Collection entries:

=== Section Start ===

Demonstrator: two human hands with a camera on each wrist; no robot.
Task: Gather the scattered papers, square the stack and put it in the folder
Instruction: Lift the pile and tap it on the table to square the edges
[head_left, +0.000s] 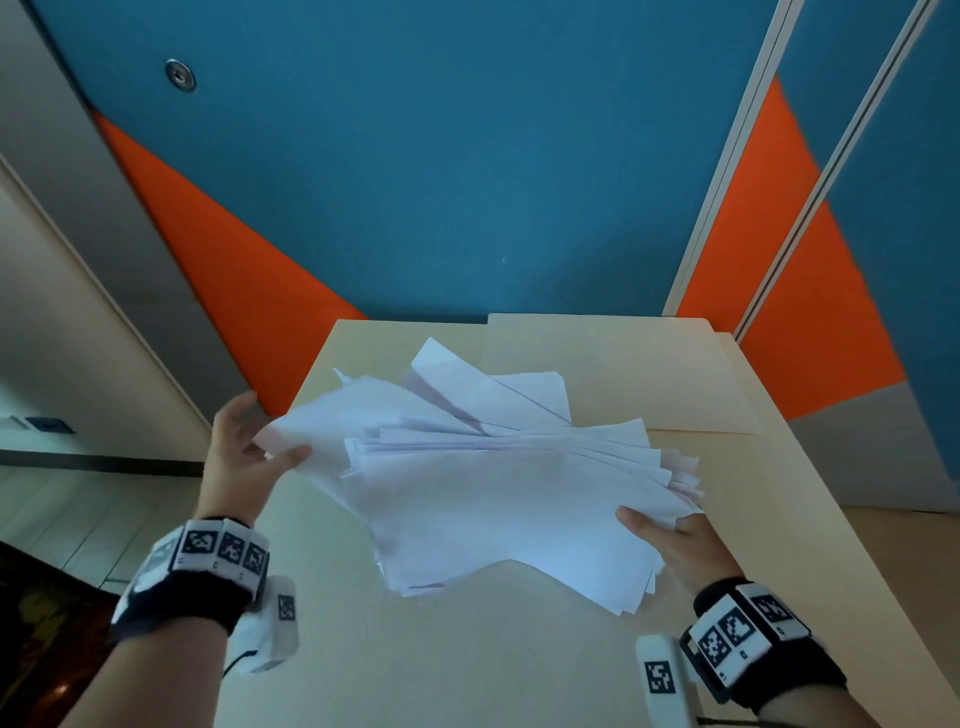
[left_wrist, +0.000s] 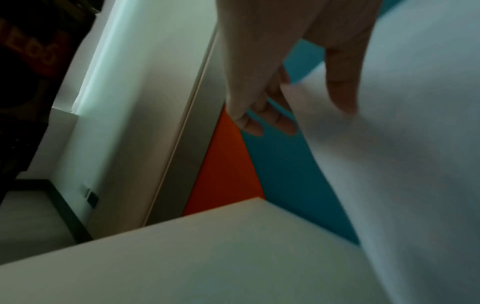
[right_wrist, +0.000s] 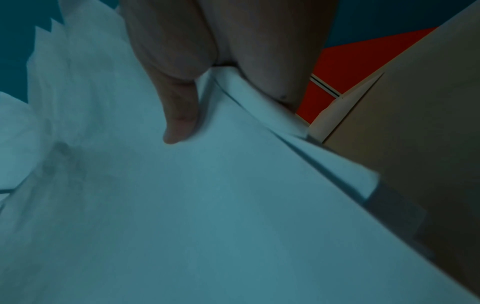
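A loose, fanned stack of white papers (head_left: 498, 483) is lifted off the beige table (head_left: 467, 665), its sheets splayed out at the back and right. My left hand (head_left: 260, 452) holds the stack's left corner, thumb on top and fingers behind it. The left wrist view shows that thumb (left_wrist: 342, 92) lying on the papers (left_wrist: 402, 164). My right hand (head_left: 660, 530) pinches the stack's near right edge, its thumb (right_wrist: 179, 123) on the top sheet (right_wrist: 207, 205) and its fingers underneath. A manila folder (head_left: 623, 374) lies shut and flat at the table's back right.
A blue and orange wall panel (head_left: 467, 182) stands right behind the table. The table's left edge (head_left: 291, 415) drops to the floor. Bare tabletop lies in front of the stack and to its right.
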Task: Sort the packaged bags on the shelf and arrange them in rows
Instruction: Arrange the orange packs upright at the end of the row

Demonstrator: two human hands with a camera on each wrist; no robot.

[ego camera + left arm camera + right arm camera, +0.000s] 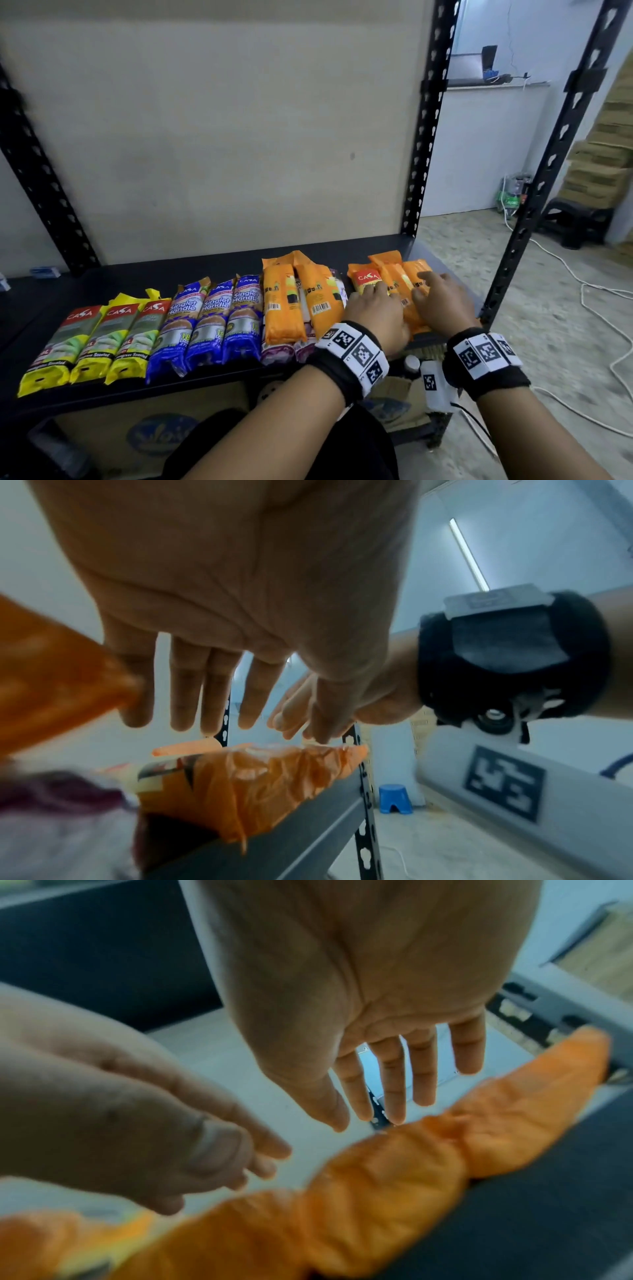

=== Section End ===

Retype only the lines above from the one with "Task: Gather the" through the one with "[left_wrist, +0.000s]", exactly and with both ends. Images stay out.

*EXPECTED ANSWER*.
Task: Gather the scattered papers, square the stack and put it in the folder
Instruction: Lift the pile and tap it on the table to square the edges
[head_left, +0.000s] 
[left_wrist, +0.000s] 

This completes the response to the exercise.